Merampas nyawa (membunuh) di dalam Islam hukumnya (haram). Dan sanksi terhadap pelakunya pun tidak main-main, qishash (hukuman mati). Tapi ketentuan ini akan berbeda terhadap orang-orang yang memiliki tugas dan tanggung jawab tertentu. Bila meninjau hukum di Indonesia di persepsikan dengan hukum Islam memiliki sedikit persamaan praktik. Seorang prajurit TNI yang membunuh seseorang, pasti diproses secara hukum dengan sanksi berat. Ini akan berbeda bila prajurit TNI melakukannya dalam mengembangkan tugas di medan perang.

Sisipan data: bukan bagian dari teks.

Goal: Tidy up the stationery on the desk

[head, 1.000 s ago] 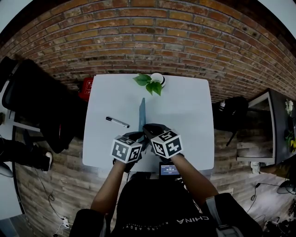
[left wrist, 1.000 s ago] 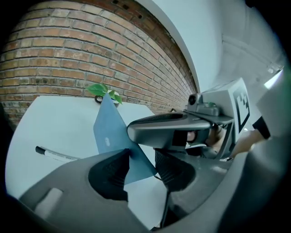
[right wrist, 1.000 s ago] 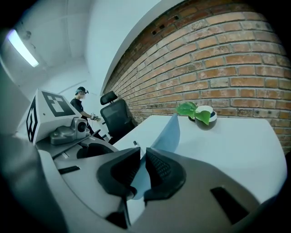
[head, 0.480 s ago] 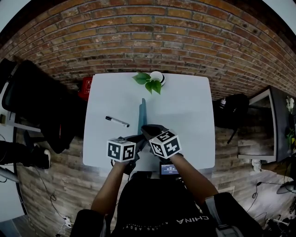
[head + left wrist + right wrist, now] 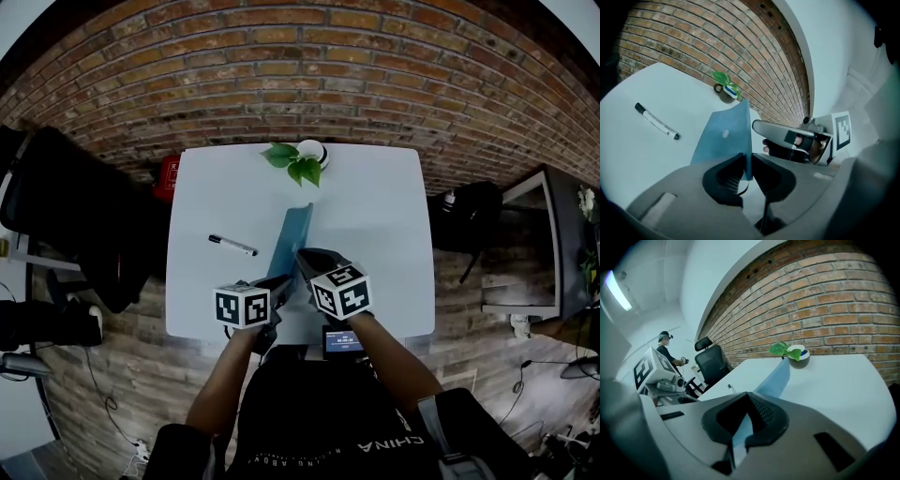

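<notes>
A thin blue folder [image 5: 291,234] stands raised off the white desk [image 5: 384,225], its top leaning toward the back right. My left gripper [image 5: 279,286] has just been closing and now pinches the folder's near lower edge [image 5: 724,136] between its pads [image 5: 746,166]. Just to its right, my right gripper [image 5: 305,258] is shut on the same folder [image 5: 777,377], whose edge runs into the jaws [image 5: 745,425]. A black-capped white marker [image 5: 232,246] lies on the desk left of the folder, also in the left gripper view [image 5: 657,122].
A small potted plant [image 5: 302,161] sits at the desk's back edge. A black office chair [image 5: 66,216] stands left of the desk and a red object [image 5: 173,178] by its back left corner. A small screen [image 5: 342,342] sits at the front edge. A brick wall runs behind.
The folder, seen edge-on before, has tipped so its blue face shows, leaning right. The left gripper has rolled and closed on the folder's lower edge.
</notes>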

Kembali ke persoalan Agama. Saat Nabi Khaidir membunuh salah satu anak, dari dua orang anak yang ditemuinya ketika dalam perjalanan Spritual bersama Nabi Musa. Alasannya, bila anak itu besar nanti akan membawa petaka bagi keluarganya. Adalah sebuah artian, bahwa hukum berlaku ditentukan pada situasi dan kondisi tertentu. Padahal, kala itu hukum Taurat telah turun, serta melarang adanya pembunuhan.Bila menelusuri berbagai kisah atau peristiwa diatas, dapat diambil kesimpulan, hukum bersifat alamiah, dan dapat berubah di sesuaikan dengan gejala kejadian yang timbul di dalam masyarakat. Manusia diciptakan memiliki akal pikiran, dan akal pikiran itu lebih maju dari teknologi yang belum ada sekalipun.

Tulisan-tulisan fiksi

Banyak penulis-penulis fiksi barat, dengan karya-karya tulisannya yang memukau, fantastis, mampu mempengaruhi alam pemikiran orang untuk menarik orang untuk mengkhayalkan akan tulisannya itu. Seorang penulis asal Perancis Jules Verne karya-karyanya yang memukau, mampu menciptakan halusinasi pribadi bagi setiap pembaca yang membaca karya tulisnya. Tidak itu saja, seorang penulis Inggris yang menulis buku mengenai adanya makhluk selain manusia di planet lain (UFO). Masyarakat Barat memunculkan fantasisme pemikiran, pengaruh cerita UFO, yang hingga sampai saat ini orang-orang barat masih percaya, akan adanya makhluk hidup selain manusia di planet lain*.